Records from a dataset
━━━━━━━━━━━━━━━━━━━━━━━━━━━━━━
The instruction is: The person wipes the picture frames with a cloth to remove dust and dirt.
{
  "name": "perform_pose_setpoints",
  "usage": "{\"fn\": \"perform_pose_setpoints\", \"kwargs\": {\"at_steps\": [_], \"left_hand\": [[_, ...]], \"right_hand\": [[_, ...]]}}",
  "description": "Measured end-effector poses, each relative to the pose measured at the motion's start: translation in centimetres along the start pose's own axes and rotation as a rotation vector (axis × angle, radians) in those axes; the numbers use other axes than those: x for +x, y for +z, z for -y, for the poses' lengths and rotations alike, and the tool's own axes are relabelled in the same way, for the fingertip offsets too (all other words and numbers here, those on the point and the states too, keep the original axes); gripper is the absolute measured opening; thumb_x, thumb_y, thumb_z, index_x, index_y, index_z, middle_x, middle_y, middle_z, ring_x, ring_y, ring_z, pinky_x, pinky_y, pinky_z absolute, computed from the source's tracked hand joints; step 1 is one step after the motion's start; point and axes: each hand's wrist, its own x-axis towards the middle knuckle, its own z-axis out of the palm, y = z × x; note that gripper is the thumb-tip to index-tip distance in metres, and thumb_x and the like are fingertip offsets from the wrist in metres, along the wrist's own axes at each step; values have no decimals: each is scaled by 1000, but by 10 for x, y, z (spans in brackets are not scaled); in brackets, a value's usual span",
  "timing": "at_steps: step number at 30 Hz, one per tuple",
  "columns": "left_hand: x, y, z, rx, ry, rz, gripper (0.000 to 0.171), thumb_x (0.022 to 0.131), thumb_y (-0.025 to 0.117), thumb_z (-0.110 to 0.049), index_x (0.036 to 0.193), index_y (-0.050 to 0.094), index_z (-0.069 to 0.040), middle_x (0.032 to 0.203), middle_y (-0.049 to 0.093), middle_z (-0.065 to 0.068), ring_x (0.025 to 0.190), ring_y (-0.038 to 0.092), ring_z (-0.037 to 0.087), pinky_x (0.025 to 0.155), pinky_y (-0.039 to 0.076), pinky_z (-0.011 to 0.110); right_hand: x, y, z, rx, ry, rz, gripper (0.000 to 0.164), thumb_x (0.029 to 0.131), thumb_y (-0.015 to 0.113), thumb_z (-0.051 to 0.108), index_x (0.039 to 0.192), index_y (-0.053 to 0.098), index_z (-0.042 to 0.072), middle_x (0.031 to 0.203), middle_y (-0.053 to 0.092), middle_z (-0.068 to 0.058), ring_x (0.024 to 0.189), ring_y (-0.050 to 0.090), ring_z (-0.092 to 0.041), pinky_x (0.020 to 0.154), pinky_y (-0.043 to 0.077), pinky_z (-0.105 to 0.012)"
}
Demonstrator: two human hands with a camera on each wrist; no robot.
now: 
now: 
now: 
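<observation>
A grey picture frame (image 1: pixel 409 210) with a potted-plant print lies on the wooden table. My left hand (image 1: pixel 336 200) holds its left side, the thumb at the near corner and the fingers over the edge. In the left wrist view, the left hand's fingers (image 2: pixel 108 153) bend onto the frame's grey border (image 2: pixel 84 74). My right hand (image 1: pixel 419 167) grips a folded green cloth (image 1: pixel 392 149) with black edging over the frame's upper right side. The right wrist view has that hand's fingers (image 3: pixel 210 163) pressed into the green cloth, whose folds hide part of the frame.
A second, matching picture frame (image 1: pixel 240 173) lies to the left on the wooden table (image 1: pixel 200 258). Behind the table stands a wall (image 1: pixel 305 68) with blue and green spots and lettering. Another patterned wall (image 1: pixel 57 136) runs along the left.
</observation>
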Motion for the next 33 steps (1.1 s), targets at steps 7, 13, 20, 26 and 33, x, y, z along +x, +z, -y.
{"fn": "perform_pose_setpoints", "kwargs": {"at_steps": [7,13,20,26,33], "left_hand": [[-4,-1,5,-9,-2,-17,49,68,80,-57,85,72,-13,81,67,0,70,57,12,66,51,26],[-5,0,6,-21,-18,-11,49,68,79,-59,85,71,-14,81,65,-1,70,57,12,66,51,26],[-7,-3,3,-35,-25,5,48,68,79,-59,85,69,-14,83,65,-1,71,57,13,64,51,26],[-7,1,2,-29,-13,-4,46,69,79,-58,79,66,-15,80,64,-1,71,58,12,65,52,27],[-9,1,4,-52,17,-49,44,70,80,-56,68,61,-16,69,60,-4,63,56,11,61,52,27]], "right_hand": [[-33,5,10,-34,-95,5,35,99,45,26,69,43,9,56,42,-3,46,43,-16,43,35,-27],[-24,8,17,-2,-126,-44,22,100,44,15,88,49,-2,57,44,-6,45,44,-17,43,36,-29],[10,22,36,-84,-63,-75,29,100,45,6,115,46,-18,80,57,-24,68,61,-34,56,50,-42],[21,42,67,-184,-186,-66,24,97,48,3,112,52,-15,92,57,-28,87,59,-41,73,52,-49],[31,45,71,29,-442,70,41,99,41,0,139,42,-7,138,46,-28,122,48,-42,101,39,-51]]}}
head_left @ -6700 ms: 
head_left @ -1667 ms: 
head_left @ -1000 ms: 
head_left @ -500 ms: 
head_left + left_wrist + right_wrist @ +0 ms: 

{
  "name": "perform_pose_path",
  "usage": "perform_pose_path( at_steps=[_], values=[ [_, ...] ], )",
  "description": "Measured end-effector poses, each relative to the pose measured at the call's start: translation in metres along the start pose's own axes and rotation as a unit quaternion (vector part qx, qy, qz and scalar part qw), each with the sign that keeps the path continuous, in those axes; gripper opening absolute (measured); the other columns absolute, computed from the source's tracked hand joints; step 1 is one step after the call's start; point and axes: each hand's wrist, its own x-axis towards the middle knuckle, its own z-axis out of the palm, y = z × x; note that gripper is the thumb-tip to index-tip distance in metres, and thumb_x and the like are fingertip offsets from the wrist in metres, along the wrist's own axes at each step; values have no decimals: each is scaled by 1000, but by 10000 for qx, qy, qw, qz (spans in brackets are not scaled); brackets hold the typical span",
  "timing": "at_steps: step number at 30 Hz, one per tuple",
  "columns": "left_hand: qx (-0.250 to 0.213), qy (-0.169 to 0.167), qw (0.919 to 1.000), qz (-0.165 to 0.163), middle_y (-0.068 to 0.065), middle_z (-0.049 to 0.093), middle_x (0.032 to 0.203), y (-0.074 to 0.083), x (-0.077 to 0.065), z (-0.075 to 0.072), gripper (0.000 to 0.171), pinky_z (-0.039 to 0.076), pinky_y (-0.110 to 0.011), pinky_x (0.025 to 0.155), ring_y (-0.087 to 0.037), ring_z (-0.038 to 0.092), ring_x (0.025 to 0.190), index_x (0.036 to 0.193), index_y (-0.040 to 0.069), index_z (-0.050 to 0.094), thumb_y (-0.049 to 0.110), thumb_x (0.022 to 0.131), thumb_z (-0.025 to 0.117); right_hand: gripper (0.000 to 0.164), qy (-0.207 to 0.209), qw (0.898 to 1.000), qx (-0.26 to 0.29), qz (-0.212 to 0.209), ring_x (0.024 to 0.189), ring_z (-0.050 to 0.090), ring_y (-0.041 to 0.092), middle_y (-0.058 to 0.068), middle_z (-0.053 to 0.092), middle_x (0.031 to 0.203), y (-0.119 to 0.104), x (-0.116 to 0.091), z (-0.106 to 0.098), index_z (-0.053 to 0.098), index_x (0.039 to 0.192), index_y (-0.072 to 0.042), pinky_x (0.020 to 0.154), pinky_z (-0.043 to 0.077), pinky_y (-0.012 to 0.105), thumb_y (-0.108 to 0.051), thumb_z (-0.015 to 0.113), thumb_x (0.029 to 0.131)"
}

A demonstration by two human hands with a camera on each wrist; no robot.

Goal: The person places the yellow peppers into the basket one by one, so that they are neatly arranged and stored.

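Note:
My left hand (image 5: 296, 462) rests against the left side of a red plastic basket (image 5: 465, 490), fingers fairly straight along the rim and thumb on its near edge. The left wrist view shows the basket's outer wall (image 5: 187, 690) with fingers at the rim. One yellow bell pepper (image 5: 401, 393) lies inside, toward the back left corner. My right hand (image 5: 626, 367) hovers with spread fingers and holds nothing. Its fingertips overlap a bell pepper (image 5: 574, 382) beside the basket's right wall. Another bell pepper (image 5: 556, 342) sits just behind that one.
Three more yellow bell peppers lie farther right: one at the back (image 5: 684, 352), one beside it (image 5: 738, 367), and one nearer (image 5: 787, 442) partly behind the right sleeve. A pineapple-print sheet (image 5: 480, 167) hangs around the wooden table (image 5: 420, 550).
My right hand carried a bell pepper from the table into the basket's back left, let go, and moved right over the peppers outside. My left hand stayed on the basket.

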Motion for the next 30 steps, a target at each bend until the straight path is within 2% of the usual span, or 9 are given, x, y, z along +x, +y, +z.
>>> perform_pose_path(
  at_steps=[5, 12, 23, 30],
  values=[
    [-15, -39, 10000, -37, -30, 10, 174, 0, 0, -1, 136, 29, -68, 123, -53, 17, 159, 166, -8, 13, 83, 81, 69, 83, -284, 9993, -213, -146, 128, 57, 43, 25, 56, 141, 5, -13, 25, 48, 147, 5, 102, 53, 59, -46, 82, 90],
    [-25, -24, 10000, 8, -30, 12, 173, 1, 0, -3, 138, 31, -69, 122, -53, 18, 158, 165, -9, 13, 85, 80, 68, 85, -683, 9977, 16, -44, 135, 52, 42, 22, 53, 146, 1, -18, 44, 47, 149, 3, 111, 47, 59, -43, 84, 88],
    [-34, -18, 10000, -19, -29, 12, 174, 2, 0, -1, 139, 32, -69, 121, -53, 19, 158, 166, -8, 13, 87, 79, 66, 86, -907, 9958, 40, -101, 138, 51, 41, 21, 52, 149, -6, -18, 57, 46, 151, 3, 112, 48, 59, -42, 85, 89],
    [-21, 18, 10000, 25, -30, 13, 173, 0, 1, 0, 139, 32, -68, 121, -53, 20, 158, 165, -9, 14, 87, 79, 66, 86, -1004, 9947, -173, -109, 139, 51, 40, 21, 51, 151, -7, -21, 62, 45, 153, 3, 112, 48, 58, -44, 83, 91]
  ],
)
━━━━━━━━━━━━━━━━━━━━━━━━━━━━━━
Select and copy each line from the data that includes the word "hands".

Demonstrator: two human hands with a camera on each wrist; no robot.
A demonstration by two human hands with a camera on each wrist; no robot.

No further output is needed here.